|
|
COMP3420 - Tutorial 6 - Week 13 (1-5 June)
Classification in Rattle (supervised learning)
Draft - Expect changes and clarifications
Please e-mail
Peter Christen if you see mistakes or parts are unclear to you.
Objectives
The objective of this third Rattle tutorial are to experiment with
the decision tree and SVM classification algorithms available in
Rattle, in order to better understand the issues involved with
these data mining techniques; as well as to become more familiar with
the Rattle tool.
Preliminaries
If you haven't done so yet, I suggest you create a tutorial6
directory (or folder) within your comp3420 directory.
For this lab, we will mainly use the audit.csv data set which
you have used previously in tutorial 5.
If you want to use another data set to conduct more experiments at the
end of the tutorial please do so.
The binary (2-class) supervised decision tree classier in Rattle
is based on the R package
rpart (Recursive partitioning and regression trees). You can get
help on this package by typing the following three commands into the
R console (the terminal window where you started Rattle):
- library(rpart)
- help(rpart)
- help(rpart.control)
The support vector machine classifier in Rattle is based on the
R package
kernlab (Kernel Methods Lab), and specifically on the ksvm
class from this package. You can get help on this class by typing the
following two commands into the R console (the terminal window where
you started R and Rattle):
- library(kernlab)
- help(ksvm)
Before the lab, you should read through the sections
Building
Classification Models and
Evaluation and Deployment available in the Rattle Data Miner
documentation.
Tasks
- Start Rattle as described in the
tutorial 4 sheet.
- Load the CSV data set
audit.csv (make sure you have
CSV File selected in the Data tab, and the Header
box is ticked).
- Click Execute to load the data into Rattle.
- Now make sure the variable (attribute) Adjusted is selected as
Target variable, and that you sample the data (e.g. leave the
70 percentage sampling value as it is). Also make sure that the
variable ID is set to role Ident(ifier).
You can select or set to Ignore other variables if you feel they
are not suitable for decision tree classification (after having
built a decision tree you might later want to come back to the
Data tab and change your variable selection).

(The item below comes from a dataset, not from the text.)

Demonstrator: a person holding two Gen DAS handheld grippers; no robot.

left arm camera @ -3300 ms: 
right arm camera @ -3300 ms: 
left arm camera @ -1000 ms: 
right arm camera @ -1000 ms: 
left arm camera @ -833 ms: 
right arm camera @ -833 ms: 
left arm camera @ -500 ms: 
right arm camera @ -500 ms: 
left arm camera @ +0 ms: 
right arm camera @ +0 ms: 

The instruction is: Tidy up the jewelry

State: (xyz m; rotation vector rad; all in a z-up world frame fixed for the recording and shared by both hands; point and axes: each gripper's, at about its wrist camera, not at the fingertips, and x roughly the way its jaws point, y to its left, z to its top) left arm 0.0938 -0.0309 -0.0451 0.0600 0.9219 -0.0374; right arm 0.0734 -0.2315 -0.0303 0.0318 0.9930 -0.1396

- Next you might want to explore the data set in order to again become
familiar with it. Specifically, you should examine the values of the
target variable Adjusted. You might also want to
have a look at the actual data (which you can do on the Data
tab by clicking on View Data).
- Now go to the Model tab and make sure the Tree type radio
button is selected. As you can see, there are various parameters that
can be set and modified. Please read the Rattle documentation on
decision trees for more information. You can also get additional help
for these parameters from R by typing into the R console:
help(rpart.control).
- At the beginning, you should lower the value for Complexity to as
low as possible (simply type 0 into this input field, it will then
automatically be set to the smallest possible value).
- To generate a decision tree, click on Execute and inspect what
is printed into the main Rattle output area. Next, click on
Draw and a window with a decision tree will be shown.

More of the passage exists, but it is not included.